According to a notice published in the June 24 edition of the Times, a public hearing on the special use permit applications of J. Michael Nidiffer on behalf of SFD Properties LLC is scheduled during the Smithfield Planning Commission’s 6:30 p.m. meeting. Same-day hearings are scheduled on Nidiffer’s application for highway retail commercial zoning and a sign exception to allow more than one flat wall sign on the building and, a wall sign that does not face the street, three canopy signs and a sign that would exceed three square feet.
The requested permits would allow a drive-thru facility and service station and a waiver of parking and loading requirements to exceed the maximum 37 parking spaces by seven, for a total of 44 spaces.
The Planning Commission got its first look in May at the rezoning proposal by SFD Properties and the project’s applicant, Interstate Realty, based in Bristol, Tennessee. The land is currently zoned community conservation, among the town’s most restrictive zoning designations, and is within the town’s entrance corridor overlay district, which requires structures built within 500 feet of a road designated an entrance corridor to conform to town character.
The proposal calls for a 6,139-square-foot Sheetz store with indoor and outdoor seating, a drive-thru window, a 4,170-square-foot canopy gas station with six double-sided self-serve pumps, and two adjacent 2-acre commercial parcels that would be developed at a later date.

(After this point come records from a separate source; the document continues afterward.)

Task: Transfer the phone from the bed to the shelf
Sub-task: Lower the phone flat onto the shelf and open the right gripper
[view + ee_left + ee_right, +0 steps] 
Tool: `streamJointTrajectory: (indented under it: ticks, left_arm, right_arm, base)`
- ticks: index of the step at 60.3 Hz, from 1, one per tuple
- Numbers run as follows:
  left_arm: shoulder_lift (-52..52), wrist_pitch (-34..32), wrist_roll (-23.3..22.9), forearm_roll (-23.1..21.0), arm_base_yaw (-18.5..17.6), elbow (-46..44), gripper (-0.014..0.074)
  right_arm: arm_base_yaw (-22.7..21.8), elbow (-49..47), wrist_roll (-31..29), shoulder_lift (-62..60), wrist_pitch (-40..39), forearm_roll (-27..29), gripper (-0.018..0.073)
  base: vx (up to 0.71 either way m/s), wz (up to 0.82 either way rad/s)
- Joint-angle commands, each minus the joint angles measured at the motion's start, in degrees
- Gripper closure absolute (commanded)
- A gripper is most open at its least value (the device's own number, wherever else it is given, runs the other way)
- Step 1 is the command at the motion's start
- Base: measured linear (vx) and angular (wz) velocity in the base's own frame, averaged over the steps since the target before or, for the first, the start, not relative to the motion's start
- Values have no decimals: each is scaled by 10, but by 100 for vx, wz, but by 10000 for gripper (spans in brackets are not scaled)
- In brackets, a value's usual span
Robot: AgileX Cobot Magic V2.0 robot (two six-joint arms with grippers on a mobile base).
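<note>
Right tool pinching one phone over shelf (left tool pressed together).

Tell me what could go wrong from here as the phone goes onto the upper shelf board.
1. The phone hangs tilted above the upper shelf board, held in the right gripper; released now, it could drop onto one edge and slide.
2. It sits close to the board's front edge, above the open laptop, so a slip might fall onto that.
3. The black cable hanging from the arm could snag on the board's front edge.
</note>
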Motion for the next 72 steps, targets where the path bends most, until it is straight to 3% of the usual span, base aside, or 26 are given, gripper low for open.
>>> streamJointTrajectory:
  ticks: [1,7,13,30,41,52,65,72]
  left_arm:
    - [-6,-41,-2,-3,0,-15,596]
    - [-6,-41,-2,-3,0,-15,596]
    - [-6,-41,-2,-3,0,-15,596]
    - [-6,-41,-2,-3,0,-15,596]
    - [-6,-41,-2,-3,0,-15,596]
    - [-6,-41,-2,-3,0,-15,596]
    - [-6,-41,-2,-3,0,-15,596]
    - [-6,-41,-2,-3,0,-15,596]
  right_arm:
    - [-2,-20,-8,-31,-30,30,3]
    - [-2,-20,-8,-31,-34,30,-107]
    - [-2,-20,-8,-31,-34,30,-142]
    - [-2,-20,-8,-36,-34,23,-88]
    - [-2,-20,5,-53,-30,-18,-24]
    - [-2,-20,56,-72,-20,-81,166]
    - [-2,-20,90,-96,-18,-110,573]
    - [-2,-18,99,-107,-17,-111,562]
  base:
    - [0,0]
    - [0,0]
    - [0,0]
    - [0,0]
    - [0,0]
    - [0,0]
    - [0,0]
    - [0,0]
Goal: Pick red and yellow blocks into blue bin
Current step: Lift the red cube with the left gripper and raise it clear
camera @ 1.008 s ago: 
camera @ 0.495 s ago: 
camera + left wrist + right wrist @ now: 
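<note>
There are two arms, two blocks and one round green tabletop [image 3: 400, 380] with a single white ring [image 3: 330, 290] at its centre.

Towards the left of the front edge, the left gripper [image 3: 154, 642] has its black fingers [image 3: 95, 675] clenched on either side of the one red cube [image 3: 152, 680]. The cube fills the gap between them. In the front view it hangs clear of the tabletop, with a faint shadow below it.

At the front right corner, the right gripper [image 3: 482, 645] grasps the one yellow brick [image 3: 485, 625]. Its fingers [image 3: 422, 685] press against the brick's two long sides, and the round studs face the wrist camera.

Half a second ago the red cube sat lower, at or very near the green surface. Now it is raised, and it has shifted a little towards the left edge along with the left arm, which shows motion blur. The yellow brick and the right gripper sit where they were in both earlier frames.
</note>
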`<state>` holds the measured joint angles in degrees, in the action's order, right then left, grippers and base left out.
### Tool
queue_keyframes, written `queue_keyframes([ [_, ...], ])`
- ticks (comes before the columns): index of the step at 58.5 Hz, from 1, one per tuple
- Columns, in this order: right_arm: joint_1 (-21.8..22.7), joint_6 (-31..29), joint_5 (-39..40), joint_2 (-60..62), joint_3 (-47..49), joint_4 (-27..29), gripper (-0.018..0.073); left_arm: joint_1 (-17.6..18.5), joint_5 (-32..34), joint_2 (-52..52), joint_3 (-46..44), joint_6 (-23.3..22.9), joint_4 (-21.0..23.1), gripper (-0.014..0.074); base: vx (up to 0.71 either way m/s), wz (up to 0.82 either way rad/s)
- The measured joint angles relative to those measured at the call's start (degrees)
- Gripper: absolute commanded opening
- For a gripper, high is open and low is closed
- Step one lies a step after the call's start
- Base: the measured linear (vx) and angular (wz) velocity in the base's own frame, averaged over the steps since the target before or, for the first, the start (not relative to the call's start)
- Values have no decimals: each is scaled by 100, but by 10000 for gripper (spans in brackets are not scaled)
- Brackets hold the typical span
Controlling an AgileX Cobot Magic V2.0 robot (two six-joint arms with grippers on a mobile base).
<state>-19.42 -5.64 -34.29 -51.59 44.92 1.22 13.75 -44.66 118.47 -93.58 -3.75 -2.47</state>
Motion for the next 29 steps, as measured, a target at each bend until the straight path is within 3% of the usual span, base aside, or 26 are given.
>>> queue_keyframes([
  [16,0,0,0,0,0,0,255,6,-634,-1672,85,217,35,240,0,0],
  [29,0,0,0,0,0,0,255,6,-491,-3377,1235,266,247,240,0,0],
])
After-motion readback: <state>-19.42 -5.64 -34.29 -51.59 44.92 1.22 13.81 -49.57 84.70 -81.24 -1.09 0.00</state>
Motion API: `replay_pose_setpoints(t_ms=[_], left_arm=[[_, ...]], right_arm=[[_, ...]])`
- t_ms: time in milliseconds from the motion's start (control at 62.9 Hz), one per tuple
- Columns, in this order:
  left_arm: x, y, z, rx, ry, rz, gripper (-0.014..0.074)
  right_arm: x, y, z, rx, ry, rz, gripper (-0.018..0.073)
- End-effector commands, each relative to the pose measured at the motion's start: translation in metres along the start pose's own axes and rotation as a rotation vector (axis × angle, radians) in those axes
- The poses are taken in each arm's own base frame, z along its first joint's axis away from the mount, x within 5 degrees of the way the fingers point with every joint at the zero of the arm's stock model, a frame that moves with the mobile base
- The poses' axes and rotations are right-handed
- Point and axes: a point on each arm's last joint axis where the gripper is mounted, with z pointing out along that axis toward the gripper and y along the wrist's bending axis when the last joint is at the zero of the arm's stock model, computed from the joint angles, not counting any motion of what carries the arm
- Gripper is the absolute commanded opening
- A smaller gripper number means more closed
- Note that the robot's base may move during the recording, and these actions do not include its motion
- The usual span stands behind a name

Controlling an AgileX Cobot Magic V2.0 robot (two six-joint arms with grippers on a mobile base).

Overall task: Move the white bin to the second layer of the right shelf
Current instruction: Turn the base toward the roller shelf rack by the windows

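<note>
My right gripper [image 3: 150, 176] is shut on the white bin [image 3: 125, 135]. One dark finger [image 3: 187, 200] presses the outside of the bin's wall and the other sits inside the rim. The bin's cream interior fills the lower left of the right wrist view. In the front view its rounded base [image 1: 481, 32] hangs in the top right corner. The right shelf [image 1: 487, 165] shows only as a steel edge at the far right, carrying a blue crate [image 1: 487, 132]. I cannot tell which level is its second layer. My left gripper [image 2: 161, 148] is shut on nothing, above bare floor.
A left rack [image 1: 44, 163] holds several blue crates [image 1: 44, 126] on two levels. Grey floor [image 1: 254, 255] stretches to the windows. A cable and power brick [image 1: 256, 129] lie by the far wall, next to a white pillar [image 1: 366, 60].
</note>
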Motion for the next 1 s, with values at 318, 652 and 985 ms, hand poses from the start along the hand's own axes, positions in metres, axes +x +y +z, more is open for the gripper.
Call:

A traffic impact analysis by the firm Kimley-Horn projects Sheetz alone would see 2,870 daily weekday trips, and the remaining undeveloped parcels, once built, would see an additional 736, for a total of 3,606 trips. Not all would be new vehicles added to the road, which saw 24,000 average daily trips in 2022 according to Virginia Department of Transportation data.
The Kimley-Horn study projects a “pass-by capture rate” of 63% at peak morning traffic and 54% at peak afternoon traffic. The terminology refers to the percentage of vehicles already on the road that would frequent Sheetz. The study projects 113 net new daily weekday peak hour morning trips and 153 net new peak hour afternoon trips.
The Sheetz would be on the opposite side of the highway from a proposed Wawa, Sheetz’ longtime rival. The Wawa, which would be on Isle of Wight County’s side of the town line at the corner of Benns Church and Turner Drive, was proposed in 2021 but has yet to break ground and remains stalled.
Sheetz would offer made-to-order food, a coffee bar and smoothies and would operate 24 hours a day, seven days a week. Correspondence between the project’s developers and town officials indicates the store would have 30 to 40 employees, including 10 to 15 full-time staff, and would be a $9 million investment.
The plans propose two access points from Benns Church Boulevard. One is an existing road that straddles the town-county line and serves the Sherwin Williams paint store on the county side. The other would be right-turn-only access to and from Benns Church on the town side.